Acabo de pasar por la peluquería para ver si consigo que se fije en mí. La verdad es que me hacía falta adecentarme un poco, reconozco que tengo tendencia a asilvestrarme.
—¿Te gusta? —le pregunto con inocencia, a la vez que Napoleón me salta a los hombros contento de verme.
—¿Que si me gusta? Estás... ¡guau! —Pasa por mi lado cargando una bandeja y me guiña un ojo—: Dame un segundo, que les llevo esto y enseguida estoy contigo.
El momento es ahora o nunca. Debo tener valor y confesarle que me gusta.
Le espero en un taburete, nervioso.
Entonces pasa detrás de la barra y me prepara mi café largo, aunque esta vez me entrega un tazón distinto a los de siempre, debajo del cual asoma una nota cuidadosamente doblada, que dice así:
«Oye, hermoso, ¿vas a esperar otro año o me invitarás a salir?».
Solo quedamos nosotros en la cafetería y, aunque aún no es la hora, me dedica su más pícara sonrisa de dientes separados mientras coloca el cartel de «cerrado».
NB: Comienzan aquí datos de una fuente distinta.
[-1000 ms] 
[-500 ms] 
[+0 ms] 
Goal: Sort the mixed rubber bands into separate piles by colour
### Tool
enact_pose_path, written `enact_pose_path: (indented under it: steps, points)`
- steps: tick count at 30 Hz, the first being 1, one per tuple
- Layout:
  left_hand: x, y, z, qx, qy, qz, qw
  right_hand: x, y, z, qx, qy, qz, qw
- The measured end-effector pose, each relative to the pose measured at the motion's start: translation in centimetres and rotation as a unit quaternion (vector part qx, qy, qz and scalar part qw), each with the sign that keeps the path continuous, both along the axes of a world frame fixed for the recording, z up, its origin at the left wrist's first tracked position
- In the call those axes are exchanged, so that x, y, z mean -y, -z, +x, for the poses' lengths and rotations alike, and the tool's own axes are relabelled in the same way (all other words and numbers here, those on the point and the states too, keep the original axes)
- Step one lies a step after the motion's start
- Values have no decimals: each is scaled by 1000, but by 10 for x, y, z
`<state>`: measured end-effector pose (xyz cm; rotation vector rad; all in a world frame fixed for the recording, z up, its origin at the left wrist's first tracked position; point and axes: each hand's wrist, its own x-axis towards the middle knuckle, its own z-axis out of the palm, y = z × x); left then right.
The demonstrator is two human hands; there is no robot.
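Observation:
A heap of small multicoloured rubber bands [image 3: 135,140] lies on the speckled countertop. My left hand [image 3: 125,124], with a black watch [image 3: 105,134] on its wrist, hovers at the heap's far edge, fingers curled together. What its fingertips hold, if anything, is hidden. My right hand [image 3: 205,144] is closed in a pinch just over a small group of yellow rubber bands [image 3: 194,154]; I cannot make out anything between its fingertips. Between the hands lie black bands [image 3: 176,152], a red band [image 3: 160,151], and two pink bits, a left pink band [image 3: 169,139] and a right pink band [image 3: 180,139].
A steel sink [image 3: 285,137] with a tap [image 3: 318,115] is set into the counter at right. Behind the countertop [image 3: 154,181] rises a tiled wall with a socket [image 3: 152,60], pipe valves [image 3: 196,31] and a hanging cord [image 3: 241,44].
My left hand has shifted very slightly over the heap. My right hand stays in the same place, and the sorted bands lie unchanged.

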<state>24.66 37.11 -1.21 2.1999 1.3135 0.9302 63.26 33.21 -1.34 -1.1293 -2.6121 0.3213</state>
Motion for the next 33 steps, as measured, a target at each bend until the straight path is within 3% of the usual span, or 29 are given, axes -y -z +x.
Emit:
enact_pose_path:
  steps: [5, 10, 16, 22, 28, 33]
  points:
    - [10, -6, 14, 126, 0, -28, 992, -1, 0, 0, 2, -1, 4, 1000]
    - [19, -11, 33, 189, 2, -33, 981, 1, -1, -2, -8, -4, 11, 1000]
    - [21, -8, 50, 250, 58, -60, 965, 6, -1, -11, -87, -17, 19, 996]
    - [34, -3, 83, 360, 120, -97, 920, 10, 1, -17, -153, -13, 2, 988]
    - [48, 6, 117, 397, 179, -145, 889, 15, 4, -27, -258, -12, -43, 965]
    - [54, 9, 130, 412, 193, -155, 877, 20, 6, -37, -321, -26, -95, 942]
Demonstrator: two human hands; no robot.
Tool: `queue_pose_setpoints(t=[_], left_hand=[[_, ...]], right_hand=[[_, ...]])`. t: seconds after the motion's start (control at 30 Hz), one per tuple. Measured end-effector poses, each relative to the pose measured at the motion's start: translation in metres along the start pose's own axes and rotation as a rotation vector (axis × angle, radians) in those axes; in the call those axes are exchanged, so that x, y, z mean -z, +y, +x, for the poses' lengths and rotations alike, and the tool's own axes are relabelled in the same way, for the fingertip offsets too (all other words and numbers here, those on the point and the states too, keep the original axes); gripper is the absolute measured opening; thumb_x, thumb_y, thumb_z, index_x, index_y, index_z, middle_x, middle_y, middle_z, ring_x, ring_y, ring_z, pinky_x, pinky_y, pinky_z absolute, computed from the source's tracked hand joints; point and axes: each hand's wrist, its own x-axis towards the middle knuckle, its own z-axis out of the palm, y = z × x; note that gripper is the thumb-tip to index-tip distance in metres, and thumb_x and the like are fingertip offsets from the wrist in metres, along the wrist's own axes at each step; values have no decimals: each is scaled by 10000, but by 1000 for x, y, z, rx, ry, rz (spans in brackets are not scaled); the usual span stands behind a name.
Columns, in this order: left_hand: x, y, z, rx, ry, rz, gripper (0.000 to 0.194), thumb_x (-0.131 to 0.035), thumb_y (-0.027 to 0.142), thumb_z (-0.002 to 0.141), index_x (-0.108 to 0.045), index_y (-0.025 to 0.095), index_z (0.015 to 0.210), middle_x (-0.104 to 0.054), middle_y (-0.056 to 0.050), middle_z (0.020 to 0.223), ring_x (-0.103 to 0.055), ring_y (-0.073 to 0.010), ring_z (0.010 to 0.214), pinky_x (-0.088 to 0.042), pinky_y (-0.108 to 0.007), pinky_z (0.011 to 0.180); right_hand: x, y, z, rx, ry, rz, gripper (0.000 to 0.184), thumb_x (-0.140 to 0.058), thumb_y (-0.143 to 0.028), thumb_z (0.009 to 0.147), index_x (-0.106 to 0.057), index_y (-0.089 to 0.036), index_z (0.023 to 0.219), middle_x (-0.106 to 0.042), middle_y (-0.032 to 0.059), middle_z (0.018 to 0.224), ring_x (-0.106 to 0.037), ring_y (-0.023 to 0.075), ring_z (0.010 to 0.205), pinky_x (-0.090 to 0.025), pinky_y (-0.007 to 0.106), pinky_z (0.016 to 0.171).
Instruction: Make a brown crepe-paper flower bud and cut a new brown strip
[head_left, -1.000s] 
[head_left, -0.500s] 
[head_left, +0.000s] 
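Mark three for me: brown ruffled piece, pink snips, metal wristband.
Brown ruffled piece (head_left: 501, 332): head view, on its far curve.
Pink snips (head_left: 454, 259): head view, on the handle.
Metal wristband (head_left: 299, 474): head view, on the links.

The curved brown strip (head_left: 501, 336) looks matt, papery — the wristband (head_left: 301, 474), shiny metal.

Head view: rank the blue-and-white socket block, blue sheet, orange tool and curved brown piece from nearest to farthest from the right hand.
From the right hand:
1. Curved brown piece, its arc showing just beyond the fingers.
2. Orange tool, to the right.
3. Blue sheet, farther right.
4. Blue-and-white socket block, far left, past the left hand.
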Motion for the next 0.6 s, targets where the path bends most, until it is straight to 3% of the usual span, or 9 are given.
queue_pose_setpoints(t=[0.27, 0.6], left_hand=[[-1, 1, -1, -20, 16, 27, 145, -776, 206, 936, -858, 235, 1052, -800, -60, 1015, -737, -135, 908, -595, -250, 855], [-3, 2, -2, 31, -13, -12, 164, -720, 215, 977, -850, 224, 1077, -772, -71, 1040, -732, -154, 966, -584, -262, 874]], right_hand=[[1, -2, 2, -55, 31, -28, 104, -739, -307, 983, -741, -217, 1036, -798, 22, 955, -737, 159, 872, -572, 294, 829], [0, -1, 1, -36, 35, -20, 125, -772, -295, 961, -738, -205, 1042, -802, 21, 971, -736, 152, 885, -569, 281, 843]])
Un cosquilleo me recorre el pecho, y es que esta vez esa sonrisa es solo para mí.
¡Esto es tooo, esto es tooo, esto es todo amigos! Espero que hayáis disfrutado de la voz de Finn. Es un hombre más práctico, parco en palabras, pero con un corazón que no le cabe en ese enorme pecho vikingo.
Una vez más, muchísimas gracias por regalarme un ratito de vuestro tiempo.